-- REQUIRED WORK --
Once the line with "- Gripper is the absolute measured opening" is found in the data, output it and each following line exactly, up to and including the line with "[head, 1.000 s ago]", and nothing before or after.

-- COLLECTED DATA --
★ ★ ★

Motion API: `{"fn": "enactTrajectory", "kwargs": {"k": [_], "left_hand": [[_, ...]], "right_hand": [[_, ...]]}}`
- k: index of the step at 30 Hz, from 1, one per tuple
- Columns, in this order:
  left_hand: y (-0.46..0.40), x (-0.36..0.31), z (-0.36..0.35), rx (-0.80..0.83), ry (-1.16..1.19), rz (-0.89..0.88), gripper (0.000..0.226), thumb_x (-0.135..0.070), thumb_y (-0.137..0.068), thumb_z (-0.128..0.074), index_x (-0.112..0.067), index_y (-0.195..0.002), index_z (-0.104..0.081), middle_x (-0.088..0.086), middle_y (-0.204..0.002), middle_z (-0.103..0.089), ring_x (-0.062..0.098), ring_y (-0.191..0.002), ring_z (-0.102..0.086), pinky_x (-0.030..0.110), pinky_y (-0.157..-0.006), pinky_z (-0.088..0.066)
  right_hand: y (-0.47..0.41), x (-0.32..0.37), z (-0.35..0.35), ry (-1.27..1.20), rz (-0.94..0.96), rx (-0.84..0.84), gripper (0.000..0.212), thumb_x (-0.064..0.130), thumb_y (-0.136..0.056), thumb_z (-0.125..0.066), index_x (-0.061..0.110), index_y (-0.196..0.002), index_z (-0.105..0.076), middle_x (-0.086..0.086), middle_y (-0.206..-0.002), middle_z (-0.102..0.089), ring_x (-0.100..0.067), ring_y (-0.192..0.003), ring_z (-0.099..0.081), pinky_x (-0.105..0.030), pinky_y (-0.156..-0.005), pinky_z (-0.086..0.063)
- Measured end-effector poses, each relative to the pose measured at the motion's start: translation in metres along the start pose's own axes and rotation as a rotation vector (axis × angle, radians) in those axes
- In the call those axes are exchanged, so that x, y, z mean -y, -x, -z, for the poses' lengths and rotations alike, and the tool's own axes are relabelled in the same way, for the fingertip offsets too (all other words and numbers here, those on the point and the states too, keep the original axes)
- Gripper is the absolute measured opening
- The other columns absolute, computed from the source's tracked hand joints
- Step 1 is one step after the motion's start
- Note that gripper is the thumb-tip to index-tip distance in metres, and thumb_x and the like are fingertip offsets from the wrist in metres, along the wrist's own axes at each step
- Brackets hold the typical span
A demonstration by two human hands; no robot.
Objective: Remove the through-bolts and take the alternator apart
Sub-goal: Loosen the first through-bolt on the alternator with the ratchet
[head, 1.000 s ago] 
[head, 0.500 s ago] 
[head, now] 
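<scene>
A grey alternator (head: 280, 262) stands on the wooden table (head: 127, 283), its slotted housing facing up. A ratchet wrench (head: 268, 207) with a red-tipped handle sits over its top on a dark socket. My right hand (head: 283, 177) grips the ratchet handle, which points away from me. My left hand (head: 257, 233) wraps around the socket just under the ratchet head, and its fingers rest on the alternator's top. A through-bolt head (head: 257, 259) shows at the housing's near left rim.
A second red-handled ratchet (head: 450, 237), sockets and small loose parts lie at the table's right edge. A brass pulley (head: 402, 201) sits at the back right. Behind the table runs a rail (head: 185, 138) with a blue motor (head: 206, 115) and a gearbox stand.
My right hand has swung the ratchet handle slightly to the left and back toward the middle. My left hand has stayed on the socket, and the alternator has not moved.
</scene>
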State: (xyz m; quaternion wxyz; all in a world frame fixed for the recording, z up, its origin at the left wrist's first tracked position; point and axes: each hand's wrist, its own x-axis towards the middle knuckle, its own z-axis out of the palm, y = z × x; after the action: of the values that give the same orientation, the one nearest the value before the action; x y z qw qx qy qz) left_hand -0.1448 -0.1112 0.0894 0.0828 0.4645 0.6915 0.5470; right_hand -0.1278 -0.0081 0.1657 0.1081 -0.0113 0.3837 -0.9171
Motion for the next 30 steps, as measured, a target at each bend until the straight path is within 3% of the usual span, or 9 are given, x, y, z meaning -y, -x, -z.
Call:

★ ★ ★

-- OUTPUT FOR THIS TASK --
- Gripper is the absolute measured opening
- The other columns absolute, computed from the source's tracked hand joints
- Step 1 is one step after the motion's start
- Note that gripper is the thumb-tip to index-tip distance in metres, and thumb_x and the like are fingertip offsets from the wrist in metres, along the wrist's own axes at each step
- Brackets hold the typical span
A demonstration by two human hands; no robot.
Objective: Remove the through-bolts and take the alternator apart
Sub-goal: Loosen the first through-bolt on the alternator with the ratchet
[head, 1.000 s ago] 

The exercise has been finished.